Ruthie rests her head against the tiny window. "Everything for the children, Leofwin." She closes her eyes, reciting, 'A long and happy life, Rumplestiltskin, and true love.'"

Suddenly she sits up. "Hey, I just had a thought. How do we get Jeremy and Sue to name their firstborn Rumplestiltskin?"

She is a fifty-four year-old poker- and chess-playing reference librarian from Wamego, Kansas, or Fairyland, as you like it; the daughter of Carl and Leona Hansen, the granddaughter of Rumplestiltskin the Seventh, the former wife of Leofwin and best friend of Jason, the mother of Amiria/Anna Marie Hansen, PhD, and Rumplestiltskin X/Jeremy Hansen, BS, the foster mother of SSGT Baelfire/Bill Hansen, and the future grandmother of a child yet to be named.

And the namesake of a man of magic called Rumplestiltskin.


	4. Chapter 4

**EPILOGUE: ELEVEN**

* * *

_Storybrooke, Maine. What a lovely name, Ruthie said; I must take the children there sometime._

"We make a left here," Ruthie says from the back seat of the rented Prius.

"Hey, don't you think it's just a little odd that he turns out to live in the exact same little town as that lawyer who arranged for me and Anna's adoption? Can we stop in and see him too?" Jeremy asks.
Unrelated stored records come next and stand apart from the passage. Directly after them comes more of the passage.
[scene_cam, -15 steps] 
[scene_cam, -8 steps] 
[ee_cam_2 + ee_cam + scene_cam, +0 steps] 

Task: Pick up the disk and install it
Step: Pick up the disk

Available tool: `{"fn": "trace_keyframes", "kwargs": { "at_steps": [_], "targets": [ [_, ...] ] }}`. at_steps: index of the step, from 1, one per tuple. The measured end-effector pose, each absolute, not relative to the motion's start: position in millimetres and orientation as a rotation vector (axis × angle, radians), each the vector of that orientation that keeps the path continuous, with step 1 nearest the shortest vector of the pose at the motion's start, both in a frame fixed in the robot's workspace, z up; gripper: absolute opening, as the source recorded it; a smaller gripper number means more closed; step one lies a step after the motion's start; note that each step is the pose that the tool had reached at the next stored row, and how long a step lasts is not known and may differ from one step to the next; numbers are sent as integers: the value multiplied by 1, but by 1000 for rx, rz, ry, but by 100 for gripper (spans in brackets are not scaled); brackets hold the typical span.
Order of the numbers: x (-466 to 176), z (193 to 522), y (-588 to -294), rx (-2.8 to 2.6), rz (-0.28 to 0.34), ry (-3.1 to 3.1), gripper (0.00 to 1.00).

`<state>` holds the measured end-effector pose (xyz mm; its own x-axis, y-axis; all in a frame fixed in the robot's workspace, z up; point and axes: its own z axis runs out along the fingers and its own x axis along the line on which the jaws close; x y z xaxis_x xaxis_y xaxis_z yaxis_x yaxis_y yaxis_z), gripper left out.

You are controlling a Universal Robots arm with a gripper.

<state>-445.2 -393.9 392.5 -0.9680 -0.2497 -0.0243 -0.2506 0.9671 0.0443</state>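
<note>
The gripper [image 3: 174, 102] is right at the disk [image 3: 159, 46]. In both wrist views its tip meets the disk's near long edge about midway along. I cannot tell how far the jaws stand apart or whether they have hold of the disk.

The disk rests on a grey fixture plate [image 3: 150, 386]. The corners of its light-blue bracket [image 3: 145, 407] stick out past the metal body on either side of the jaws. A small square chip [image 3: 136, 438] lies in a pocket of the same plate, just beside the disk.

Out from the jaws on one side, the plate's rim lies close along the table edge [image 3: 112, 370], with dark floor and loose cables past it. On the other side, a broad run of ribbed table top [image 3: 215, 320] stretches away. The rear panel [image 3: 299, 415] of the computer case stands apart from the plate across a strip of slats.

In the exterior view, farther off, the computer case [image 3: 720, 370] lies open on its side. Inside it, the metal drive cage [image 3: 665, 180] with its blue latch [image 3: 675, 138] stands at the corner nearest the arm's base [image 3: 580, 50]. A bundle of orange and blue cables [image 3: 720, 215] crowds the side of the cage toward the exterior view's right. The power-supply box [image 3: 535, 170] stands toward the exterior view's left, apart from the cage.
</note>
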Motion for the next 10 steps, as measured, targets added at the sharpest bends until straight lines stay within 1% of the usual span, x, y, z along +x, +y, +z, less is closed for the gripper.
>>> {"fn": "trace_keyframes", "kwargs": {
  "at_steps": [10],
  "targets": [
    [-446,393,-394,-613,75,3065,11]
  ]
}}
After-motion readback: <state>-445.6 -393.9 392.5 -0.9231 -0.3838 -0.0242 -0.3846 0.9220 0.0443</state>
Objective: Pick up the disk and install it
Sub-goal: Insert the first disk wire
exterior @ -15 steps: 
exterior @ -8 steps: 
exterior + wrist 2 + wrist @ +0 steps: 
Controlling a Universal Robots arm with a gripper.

"We will," his father replies. "But we have something a bit more pressing to do first." For at last, Jeremy and Anna have been told the whole story, in preparation for this journey, and Jeremy, with some shadow memories of his past lingering, has suspended his disbelief long enough to pack up his infant son and accompany Jason and Ruthie.

As he has done for the past twenty miles, Jason scans the road for directional signs. "Wonder why it isn't on any of the four maps we bought. Not in the GPS system either. Not a sole solitary sign. Are we still on Highway 111?"

"Chill, Dad. So what if we get a little lost? We'll just find a farm and—criminetly!" Jeremy hits the brake, jostling his passengers, who would complain if not for the fact that they see what he does: deep craters punched into burned fields, an overturned Dodge Ram, the shards of torched house. He rolls up his window to block out the lingering smoke before lifting his foot from the brake to move slowly on.

Field after field, house after house, they find blackened corpses of livestock and dogs, trees torn from their roots—and two miles later, a cheery wooden sign welcoming all to Storybrooke.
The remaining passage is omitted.